Omicron subvariant called BA.2 could account for 21% of new cases
Dr. Rachel Herlihy, state epidemiologist, speaks at a news conference Sept. 22, 2020, in Denver. (David Zalubowski/Associated Press file)

Colorado’s COVID-19 testing percent positivity has increased slightly, but state health officials say it is too early to tell if the uptick is a true change in trajectory.

State epidemiologist Dr. Rachel Herlihy said the state’s positivity rate – the percentage of COVID-19 tests that have returned positive over the past week – sits at 3.3% on Monday, up from 2.5% earlier this month. It is a far cry from the near 30% positivity rate Colorado experienced at the height of the omicron wave in January.

“I will be closely watching that percent positivity value to see if that continues to go up,” Herlihy said. “And then if we start to see an increase in cases, that could potentially be associated with another wave of illness.”

An increase in percent positivity can sometimes be an early warning sign for an increase in cases and hospitalizations. There were 135 COVID-19 hospitalizations as of March 22, nearly the lowest of the entire pandemic.

Herlihy said that an omicron subvariant called BA.2 is present in half of the 47 wastewater utilities the state is monitoring and could account for 21% of new cases. Cases are rising along the East Coast and in Europe with the emergence of BA.2, which Herlihy said may be more contagious than the original omicron. A future rise in cases in Colorado may be associated with that variant.

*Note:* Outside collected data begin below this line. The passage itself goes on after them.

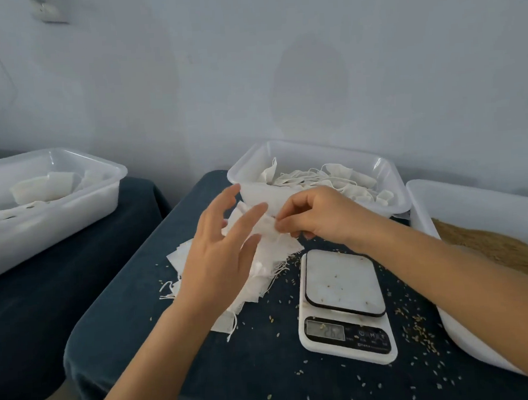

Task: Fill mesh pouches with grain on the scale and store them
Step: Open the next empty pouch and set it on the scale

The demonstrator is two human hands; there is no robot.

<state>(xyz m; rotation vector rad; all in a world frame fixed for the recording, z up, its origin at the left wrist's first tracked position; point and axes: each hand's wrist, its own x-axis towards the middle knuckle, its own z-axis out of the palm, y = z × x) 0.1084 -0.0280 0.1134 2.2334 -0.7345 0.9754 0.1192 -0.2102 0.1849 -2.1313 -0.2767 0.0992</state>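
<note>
**Pouch pinched above the pile**

The scale [345, 306] display is too blurred to read, and the grain tray [485, 204] runs off the frame at right. The left hand [225, 248], fingers spread and relaxed, hides much of the loose pouch pile [272, 258]. The right hand [313, 213] pinches a thin white mesh pouch [266, 226] just above that pile, left of the scale. Frayed threads trail from the pouches.

White pouches [260, 262], brown grain [500, 247], white scale [345, 306] edged in black, translucent white tubs [315, 153], dark blue cloth [139, 300].
</note>
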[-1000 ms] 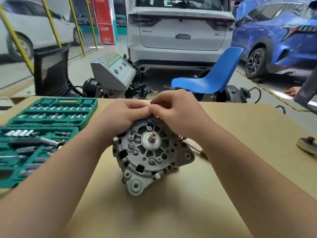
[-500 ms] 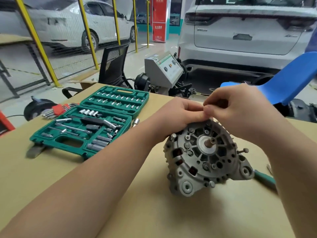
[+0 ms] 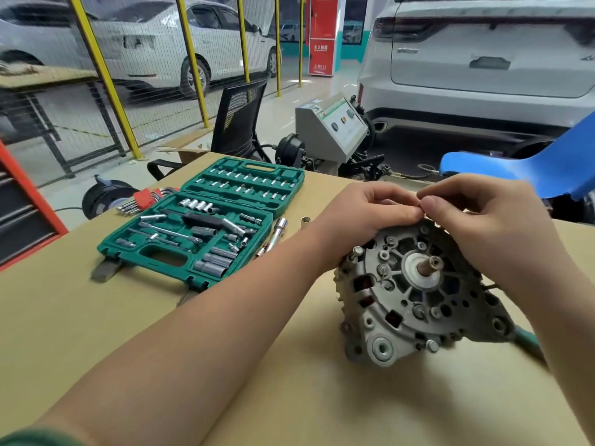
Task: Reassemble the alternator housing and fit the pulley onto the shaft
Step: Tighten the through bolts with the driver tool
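Observation:
The grey alternator housing [image 3: 415, 304] stands on edge on the brown table [image 3: 225, 333], its bare shaft [image 3: 429, 264] pointing toward me with no pulley on it. Bolt heads show at its left rim and bottom rim. My left hand [image 3: 363, 217] grips the housing's upper left edge, fingers curled over the top. My right hand [image 3: 489, 226] sits on the upper right, thumb and fingertips pinched together at the top rim on something small that the fingers hide. The thumbs of both hands touch.
An open green socket set case [image 3: 206, 226] lies left on the table, red-held hex keys [image 3: 145, 197] behind it, an extension bar [image 3: 277, 235] and loose socket [image 3: 305, 220] beside it. A green-handled tool [image 3: 528, 342] pokes out behind the alternator. A blue chair [image 3: 531, 169] stands beyond the table.
The view has swung left, so the alternator now sits right of centre and the whole socket case shows. Both hands keep the same hold at the top of the housing.

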Motion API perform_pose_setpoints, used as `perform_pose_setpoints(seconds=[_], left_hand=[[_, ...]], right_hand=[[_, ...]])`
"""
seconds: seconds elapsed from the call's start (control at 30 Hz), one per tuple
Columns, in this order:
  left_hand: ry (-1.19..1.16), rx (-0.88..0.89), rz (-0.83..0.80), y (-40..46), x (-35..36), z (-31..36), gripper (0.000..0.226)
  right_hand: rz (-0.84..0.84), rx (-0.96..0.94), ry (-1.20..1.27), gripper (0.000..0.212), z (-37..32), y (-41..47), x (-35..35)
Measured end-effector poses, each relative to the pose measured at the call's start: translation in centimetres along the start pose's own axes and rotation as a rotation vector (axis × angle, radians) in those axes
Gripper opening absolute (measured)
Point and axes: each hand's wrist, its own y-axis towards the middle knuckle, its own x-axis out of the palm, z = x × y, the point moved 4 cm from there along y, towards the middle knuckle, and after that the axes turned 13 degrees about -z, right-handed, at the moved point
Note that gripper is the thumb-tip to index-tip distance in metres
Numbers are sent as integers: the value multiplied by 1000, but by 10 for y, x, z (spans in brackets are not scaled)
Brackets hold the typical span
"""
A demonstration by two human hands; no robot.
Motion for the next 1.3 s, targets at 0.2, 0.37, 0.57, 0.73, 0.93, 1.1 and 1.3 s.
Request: perform_pose_setpoints(seconds=[0.2, 0.37, 0.57, 0.73, 0.93, 1.1, 1.3], left_hand=[[-12, 5, 4, -1, 0, -1, 17], [-17, 9, 9, 1, 0, -3, 20], [-18, 0, 11, -1, 1, -1, 17], [146, 35, -2, -4, 2, 11, 12], [656, -22, 178, -38, -81, 45, 12], [1589, -676, 217, -97, -207, 31, 33], [1658, -848, -185, -135, -253, 3, 40]], right_hand=[[35, 5, 34, 12, 5, -4, 3], [79, -14, -119, 9, 0, -5, 7], [124, -88, -283, 10, -11, -8, 9], [236, -245, -472, 9, -19, -10, 10], [233, -169, -70, 18, -22, -13, 4], [165, -180, 110, 25, -33, -13, 9], [119, -197, 112, 27, -38, -13, 14]])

Heather Roth, the immunization branch chief for the Colorado Department of Public Health and Environment, said the state is anticipating the federal approval of a second booster dose for certain demographics as early as Tuesday. She said it is likely federal regulators will approve that additional dose for people 50 years and older.

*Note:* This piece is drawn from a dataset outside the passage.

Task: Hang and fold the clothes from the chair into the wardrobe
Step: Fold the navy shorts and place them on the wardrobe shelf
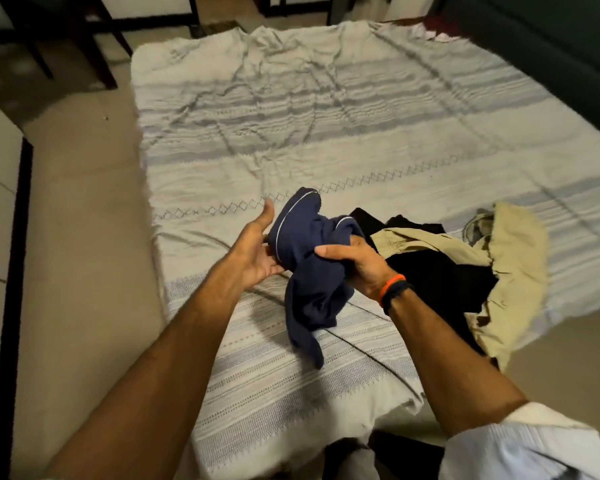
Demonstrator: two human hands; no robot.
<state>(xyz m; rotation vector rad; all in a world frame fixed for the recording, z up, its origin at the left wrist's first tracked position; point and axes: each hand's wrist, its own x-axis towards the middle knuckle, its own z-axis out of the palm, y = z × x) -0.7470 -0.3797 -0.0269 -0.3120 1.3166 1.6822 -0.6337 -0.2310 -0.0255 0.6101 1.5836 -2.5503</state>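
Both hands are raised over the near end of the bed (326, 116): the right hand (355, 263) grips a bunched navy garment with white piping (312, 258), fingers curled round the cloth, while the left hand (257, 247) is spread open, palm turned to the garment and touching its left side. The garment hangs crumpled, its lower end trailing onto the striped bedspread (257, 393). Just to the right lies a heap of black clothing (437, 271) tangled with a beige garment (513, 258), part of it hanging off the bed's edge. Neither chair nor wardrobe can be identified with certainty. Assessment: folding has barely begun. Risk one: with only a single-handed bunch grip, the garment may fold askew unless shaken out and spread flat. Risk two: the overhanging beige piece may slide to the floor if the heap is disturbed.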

The Food and Drug Administration on Tuesday authorized an extra dose of the Pfizer or Moderna vaccine for that age group and for certain younger people with severely weakened immune systems.

As federal funding to combat the pandemic wanes, Roth said Colorado has enough vaccine stock for any more initial two-dose series and pediatric needs. The scope and demand for a second booster, however, could stretch the state’s supply.

Last month, Gov. Jared Polis rolled out the state’s transition plan as the pandemic subsides. That focuses on bolstering the health care workforce and hospital capacities to best handle future surges.